Task >>
Return each line of the entries that mentions the word "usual".

══ Information given ══

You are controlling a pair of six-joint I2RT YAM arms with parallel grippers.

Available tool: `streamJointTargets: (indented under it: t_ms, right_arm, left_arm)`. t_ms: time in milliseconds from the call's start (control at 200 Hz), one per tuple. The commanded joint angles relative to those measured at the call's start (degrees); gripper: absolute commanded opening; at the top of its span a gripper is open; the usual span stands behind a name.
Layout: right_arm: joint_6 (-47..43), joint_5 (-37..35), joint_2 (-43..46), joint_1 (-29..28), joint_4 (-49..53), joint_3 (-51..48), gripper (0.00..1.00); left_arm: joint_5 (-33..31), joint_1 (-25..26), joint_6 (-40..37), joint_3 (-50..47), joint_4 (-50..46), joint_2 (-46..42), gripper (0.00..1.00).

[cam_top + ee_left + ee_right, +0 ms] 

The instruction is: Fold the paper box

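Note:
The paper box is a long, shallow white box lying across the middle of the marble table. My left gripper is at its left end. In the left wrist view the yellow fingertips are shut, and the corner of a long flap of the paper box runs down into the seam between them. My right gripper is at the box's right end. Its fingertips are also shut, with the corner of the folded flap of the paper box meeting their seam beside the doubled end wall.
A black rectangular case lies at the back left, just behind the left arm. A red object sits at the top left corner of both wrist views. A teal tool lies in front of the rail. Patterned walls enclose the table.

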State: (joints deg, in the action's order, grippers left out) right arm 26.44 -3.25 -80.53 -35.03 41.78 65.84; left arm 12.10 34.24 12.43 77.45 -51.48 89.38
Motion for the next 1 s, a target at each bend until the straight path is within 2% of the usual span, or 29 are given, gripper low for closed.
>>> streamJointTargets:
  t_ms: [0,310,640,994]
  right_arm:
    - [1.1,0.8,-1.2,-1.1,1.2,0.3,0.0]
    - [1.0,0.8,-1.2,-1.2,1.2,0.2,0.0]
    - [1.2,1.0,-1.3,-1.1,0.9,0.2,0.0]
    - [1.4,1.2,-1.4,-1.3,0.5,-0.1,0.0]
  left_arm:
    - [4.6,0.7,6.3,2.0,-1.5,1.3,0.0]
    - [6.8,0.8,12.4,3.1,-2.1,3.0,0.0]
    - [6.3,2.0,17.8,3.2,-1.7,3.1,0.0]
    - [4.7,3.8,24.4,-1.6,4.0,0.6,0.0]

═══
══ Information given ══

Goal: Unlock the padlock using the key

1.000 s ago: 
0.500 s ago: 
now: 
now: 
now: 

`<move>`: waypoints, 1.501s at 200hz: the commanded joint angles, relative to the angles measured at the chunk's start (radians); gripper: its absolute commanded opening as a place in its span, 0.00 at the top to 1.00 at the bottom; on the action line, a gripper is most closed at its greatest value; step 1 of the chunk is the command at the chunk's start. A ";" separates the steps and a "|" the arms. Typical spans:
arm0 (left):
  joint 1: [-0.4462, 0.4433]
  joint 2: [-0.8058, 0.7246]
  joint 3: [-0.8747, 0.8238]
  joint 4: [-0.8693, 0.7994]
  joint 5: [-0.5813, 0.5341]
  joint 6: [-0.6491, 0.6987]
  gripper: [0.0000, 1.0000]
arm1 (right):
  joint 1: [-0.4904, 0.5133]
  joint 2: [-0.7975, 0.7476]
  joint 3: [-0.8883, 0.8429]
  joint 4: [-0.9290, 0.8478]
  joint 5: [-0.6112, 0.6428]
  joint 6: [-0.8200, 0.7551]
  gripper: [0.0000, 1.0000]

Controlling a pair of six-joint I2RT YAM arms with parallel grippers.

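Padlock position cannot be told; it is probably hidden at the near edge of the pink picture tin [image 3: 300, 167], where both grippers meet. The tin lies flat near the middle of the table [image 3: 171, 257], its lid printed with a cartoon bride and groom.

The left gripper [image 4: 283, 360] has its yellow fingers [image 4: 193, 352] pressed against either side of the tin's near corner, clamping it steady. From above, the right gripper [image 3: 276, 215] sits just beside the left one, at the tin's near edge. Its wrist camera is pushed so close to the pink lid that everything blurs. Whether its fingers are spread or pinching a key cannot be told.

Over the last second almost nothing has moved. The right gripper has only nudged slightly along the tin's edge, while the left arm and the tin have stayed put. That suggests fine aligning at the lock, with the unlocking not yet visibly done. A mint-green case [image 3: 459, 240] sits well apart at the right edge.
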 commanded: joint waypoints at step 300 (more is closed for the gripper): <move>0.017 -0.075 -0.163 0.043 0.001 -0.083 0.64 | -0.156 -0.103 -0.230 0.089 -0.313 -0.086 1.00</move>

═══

Written response >>
Available tool: `streamJointTargets: (indented under it: t_ms, right_arm, left_arm)`. t_ms: time in milliseconds from the call's start (control at 200 Hz), one per tuple. The commanded joint angles relative to those measured at the call's start (degrees); gripper: absolute commanded opening; at the top of its span a gripper is open; the usual span stands behind a name.
Motion for the next 1 s, a target at each bend until the straight path is within 2% of the usual span, or 29 are given, gripper low for closed.

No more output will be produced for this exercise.